> What the task requires
How does the data below read from its first line through the line containing "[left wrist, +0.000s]"? Print those lines exactly.

> Exercise inputs
= = =
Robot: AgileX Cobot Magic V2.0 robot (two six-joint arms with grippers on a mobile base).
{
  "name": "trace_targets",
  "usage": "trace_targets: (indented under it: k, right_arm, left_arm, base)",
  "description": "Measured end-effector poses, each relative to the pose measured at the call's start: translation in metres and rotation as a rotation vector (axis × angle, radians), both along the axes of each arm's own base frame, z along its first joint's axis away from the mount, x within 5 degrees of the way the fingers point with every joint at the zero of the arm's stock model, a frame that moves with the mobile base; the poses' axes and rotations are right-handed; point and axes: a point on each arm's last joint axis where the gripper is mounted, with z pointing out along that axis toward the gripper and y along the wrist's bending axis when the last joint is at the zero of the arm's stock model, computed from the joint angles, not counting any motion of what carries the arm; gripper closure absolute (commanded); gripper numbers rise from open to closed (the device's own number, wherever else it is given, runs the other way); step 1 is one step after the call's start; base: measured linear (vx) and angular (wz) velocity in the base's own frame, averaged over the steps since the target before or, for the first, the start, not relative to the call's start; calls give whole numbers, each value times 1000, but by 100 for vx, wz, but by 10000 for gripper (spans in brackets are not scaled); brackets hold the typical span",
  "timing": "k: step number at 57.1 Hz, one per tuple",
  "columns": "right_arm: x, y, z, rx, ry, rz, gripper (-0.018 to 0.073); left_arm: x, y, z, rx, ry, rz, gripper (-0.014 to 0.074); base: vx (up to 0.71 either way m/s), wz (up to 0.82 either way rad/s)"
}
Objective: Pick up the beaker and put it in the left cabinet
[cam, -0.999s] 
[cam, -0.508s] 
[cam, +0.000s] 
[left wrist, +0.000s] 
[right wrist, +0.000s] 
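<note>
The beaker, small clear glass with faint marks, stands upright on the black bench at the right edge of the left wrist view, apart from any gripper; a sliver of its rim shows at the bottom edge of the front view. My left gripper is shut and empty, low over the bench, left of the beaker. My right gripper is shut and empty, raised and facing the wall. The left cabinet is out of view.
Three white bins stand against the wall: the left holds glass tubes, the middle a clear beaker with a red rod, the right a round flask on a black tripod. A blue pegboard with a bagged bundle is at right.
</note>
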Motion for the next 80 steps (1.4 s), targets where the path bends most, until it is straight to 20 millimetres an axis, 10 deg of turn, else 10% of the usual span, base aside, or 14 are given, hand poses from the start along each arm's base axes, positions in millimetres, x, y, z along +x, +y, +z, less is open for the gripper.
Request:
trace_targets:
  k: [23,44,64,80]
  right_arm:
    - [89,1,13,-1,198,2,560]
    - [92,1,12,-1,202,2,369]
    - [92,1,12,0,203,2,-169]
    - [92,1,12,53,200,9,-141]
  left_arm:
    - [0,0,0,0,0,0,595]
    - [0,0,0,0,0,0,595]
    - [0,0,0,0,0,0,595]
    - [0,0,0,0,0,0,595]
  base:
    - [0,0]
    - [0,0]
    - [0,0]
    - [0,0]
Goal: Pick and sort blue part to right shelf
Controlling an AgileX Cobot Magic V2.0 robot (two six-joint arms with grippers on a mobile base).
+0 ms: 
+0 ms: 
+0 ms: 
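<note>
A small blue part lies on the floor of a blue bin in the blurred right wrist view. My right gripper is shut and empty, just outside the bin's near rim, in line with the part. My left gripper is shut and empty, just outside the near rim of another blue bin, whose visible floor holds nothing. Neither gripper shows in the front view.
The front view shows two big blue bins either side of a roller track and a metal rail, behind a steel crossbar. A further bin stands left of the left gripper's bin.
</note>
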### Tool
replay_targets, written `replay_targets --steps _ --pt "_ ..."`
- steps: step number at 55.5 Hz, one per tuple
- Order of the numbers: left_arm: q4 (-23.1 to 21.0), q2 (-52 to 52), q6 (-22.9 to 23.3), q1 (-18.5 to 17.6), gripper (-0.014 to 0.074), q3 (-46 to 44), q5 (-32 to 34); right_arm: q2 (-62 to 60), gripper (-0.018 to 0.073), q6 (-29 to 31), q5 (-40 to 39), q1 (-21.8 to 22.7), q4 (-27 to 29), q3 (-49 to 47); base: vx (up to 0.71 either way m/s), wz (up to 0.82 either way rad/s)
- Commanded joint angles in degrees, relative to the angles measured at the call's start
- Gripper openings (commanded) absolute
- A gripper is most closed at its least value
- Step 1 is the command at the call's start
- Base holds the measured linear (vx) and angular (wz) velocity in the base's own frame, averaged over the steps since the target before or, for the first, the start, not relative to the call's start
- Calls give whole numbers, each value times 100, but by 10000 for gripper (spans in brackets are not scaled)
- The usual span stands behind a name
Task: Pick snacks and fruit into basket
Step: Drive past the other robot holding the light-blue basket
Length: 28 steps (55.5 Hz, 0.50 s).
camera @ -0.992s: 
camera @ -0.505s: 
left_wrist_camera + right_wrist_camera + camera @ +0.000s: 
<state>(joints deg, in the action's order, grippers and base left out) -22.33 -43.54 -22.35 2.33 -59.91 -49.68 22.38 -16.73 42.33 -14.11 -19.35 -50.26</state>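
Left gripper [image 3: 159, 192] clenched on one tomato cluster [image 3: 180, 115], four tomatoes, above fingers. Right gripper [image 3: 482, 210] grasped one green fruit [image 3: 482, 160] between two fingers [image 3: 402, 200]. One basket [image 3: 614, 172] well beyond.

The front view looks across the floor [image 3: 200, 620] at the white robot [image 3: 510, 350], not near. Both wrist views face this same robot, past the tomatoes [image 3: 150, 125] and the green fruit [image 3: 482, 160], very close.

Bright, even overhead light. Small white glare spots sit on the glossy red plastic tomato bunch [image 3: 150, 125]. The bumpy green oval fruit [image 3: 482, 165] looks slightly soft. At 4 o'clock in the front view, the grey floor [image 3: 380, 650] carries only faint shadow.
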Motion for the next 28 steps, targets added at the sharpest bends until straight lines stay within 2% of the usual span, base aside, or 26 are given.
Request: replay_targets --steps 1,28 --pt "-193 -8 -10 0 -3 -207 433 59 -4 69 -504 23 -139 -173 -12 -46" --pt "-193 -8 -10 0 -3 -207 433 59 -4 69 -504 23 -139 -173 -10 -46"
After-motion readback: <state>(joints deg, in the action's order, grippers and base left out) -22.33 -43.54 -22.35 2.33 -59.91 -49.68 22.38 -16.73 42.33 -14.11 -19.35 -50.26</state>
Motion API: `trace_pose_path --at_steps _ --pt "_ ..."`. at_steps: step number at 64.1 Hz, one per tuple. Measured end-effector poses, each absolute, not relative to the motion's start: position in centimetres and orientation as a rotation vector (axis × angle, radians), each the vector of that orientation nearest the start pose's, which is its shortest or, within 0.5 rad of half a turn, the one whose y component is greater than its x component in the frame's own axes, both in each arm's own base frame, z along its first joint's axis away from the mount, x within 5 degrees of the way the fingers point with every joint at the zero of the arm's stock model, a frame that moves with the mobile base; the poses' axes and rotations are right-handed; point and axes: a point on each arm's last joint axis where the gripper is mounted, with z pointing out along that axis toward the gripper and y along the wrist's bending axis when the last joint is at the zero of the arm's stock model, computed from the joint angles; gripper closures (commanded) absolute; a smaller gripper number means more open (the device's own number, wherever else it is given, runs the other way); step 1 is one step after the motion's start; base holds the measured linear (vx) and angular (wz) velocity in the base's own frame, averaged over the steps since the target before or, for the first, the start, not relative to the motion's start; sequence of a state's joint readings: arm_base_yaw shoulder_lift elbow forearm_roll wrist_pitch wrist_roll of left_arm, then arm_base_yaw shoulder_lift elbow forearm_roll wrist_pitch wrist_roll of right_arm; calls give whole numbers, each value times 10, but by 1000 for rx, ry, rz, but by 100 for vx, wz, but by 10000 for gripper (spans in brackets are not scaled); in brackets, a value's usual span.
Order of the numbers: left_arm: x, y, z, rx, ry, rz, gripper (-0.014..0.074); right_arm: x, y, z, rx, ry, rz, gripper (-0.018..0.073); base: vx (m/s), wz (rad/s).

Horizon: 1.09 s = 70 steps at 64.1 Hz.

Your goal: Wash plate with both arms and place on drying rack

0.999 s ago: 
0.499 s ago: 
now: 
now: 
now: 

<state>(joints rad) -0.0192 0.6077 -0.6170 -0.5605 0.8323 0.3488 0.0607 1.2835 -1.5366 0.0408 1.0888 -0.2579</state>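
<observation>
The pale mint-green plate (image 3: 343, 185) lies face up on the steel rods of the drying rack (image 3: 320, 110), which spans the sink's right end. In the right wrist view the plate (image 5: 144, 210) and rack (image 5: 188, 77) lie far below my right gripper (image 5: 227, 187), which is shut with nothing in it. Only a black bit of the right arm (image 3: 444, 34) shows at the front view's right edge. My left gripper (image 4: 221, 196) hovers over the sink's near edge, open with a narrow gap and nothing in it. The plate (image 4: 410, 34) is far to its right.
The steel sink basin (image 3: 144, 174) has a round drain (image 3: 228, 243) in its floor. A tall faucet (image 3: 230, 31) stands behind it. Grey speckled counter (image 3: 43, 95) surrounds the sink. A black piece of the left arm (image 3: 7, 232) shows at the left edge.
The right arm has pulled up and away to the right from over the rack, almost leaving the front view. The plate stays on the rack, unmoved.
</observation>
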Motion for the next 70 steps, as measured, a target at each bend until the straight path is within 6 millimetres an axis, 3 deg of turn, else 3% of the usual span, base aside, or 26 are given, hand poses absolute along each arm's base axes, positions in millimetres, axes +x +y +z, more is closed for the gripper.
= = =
> Reply
Robot: AgileX Cobot Magic V2.0 robot (two six-joint arms with grippers on a mobile base).
{
  "name": "trace_targets",
  "usage": "trace_targets: (indented under it: k, right_arm, left_arm, base)",
  "description": "Measured end-effector poses, each relative to the pose measured at the call's start: translation in metres and rotation as a rotation vector (axis × angle, radians), both along the axes of each arm's own base frame, z along its first joint's axis away from the mount, x within 5 degrees of the way the fingers point with every joint at the zero of the arm's stock model, a frame that moves with the mobile base; the poses' axes and rotations are right-handed; point and axes: a point on each arm's last joint axis where the gripper is mounted, with z pointing out along that axis toward the gripper and y along the wrist's bending axis when the last joint is at the zero of the arm's stock model, computed from the joint angles, not counting any motion of what carries the arm; gripper closure absolute (commanded); gripper numbers rise from open to closed (the device's own number, wherever else it is given, runs the other way); step 1 is one step after the call's start; base: measured linear (vx) and angular (wz) velocity in the base's own frame, averaged over the steps since the target before or, for the first, the start, not relative to the call's start; calls give whole numbers, each value times 1000, but by 100 for vx, wz, but by 10000 for gripper (spans in brackets are not scaled); brackets hold the typical span",
  "timing": "k: step number at 57.1 Hz, one per tuple",
  "columns": "right_arm: x, y, z, rx, ry, rz, gripper (-0.018 to 0.073); left_arm: x, y, z, rx, ry, rz, gripper (-0.014 to 0.074); base: vx (up to 0.71 either way m/s), wz (up to 0.82 either way rad/s)"
}
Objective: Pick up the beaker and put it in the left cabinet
[cam, -0.999s] 
[cam, -0.508s] 
[cam, +0.000s] 
[left wrist, +0.000s] 

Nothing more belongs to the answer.